Together with our daughter and our five wonderful middle-aged and senior dogs (plus all our resident spiders, garden snakes, bush-bunnies and other wild creatures) are pursuing this life of simple, kind, light, loving, green-growing, stuff building, and always learning homesteading-right-where-we-are!
#veganicfarming#veganicgardening #veganhomesteading #veganhomesteaders#permaculture #veganpermaculture#veganfarmers #vegangardeners#northcarolina#appalachia #foodforests#earthstewatdship #earthcare #peoplecare#fairshare #veganfamilies #simpleliving#kitchengarden #perrenials #annuals#herbgardens #flowergardens #foodgardens#biodynamics #smokeymountaingardeners #morningchores #homesteadchores#veganashville #ashevillevegan
Kyle and Athena
Welcome to our Farmstead Journal.
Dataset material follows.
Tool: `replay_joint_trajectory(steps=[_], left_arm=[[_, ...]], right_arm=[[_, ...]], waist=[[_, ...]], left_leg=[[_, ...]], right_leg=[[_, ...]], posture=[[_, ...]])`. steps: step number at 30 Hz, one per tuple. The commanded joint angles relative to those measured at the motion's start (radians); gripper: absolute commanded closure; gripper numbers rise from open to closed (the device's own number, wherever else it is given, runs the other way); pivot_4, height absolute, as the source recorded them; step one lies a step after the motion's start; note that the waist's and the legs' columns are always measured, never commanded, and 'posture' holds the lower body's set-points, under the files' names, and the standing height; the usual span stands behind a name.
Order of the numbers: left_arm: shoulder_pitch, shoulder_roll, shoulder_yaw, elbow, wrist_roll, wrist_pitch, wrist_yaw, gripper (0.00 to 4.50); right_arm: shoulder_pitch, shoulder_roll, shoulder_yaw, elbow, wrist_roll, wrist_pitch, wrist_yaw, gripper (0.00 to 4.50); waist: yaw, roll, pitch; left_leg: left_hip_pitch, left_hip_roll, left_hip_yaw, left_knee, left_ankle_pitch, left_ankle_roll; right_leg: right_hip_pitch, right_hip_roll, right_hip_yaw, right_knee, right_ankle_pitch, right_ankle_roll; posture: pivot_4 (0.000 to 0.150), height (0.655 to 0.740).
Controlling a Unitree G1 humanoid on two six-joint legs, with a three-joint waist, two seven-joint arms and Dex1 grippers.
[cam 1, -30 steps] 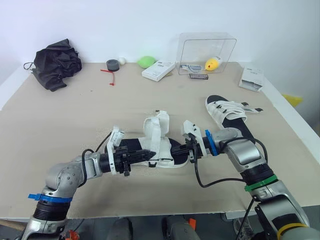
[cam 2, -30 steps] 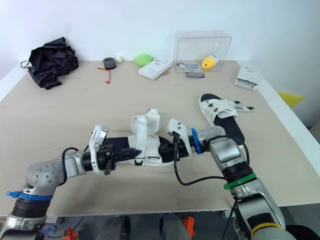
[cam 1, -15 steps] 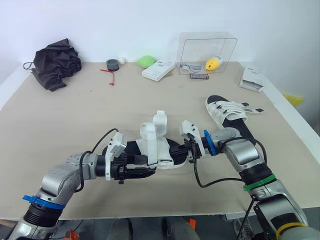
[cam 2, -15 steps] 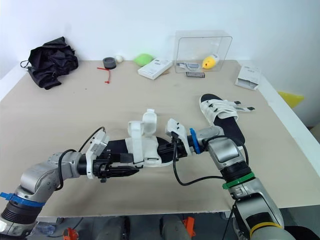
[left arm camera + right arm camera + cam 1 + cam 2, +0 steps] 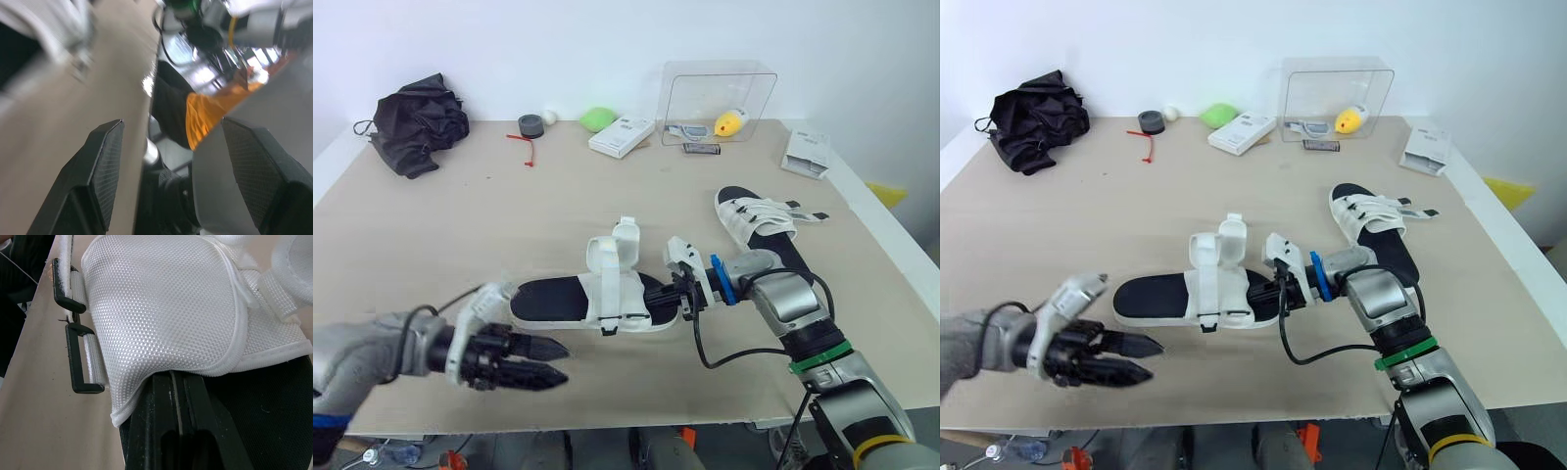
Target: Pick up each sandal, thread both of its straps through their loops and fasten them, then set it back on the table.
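Black cloth point(image 5: 417, 122), clear box point(image 5: 705, 93)

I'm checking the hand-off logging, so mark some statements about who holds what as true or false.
1. The right gripper is shut on the near sandal. True.
2. The left gripper grips that sandal's heel. False: it is open, holds nothing, and is apart from the sandal, near the table's front edge.
3. The second sandal lies to the robot's right of the near one. True.
4. The black cloth is inside the clear box. False: it lies on the table's far left corner, and the box stands far right.
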Motion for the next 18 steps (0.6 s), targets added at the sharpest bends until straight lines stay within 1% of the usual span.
replay_joint_trajectory(steps=[1,4,6,8,12,18], left_arm=[[0.027,-0.118,-0.086,-0.004,0.162,-0.162,0.111,1.24],[0.031,-0.187,-0.119,0.037,0.248,-0.234,0.162,1.24],[0.026,-0.219,-0.127,0.064,0.282,-0.269,0.182,1.24],[0.008,-0.254,-0.118,0.082,0.287,-0.284,0.206,1.24],[-0.035,-0.304,-0.087,0.094,0.238,-0.245,0.24,1.24],[-0.066,-0.355,-0.051,0.05,0.099,-0.128,0.285,1.24]], right_arm=[[0.015,0.007,0.027,0.0,-0.014,0.021,-0.018,4.5],[0.017,0.005,0.025,-0.01,-0.01,0.028,-0.022,4.5],[0.017,0.003,0.023,-0.016,-0.007,0.033,-0.024,4.5],[0.019,0.0,0.021,-0.023,-0.005,0.038,-0.026,4.5],[0.017,-0.003,0.021,-0.021,-0.006,0.039,-0.028,4.5],[0.013,0.001,0.022,-0.017,-0.006,0.037,-0.03,4.5]], waist=[[0.001,-0.001,0.0],[0.001,-0.001,0.0],[0.001,-0.001,0.0],[0.002,-0.001,0.0],[0.001,-0.001,0.0],[0.001,-0.001,0.0]], left_leg=[[0.0,0.0,0.001,0.0,0.0,0.0],[0.0,0.002,0.0,0.001,0.0,0.0],[0.001,0.003,0.0,0.001,0.0,0.0],[0.0,0.003,0.0,0.001,0.0,0.0],[0.0,0.003,-0.001,0.001,0.0,0.0],[0.0,0.002,-0.001,0.002,0.0,0.0]], right_leg=[[0.0,0.0,0.0,0.0,0.0,0.0],[0.0,0.002,0.0,0.001,0.001,-0.002],[0.0,0.004,0.0,0.001,0.002,-0.002],[0.0,0.005,0.0,0.001,0.001,-0.002],[0.0,0.005,0.0,0.001,0.001,-0.001],[0.0,0.004,0.001,0.001,0.002,0.0]], posture=[[0.15,0.74],[0.15,0.74],[0.15,0.74],[0.15,0.74],[0.15,0.74],[0.15,0.74]])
We warmly invite you to read along as we share our journey as we learn and grow more authentic is our care and honor of the earth and all our fellow inhabitants, as we pursue our search for our own land and explore the meaning of homesteading and growing within plant-based/"veganic" principles. We seek deep authenticity, true peace, sanctuary for all and simplicity as our continual journey of learning and growing as a family.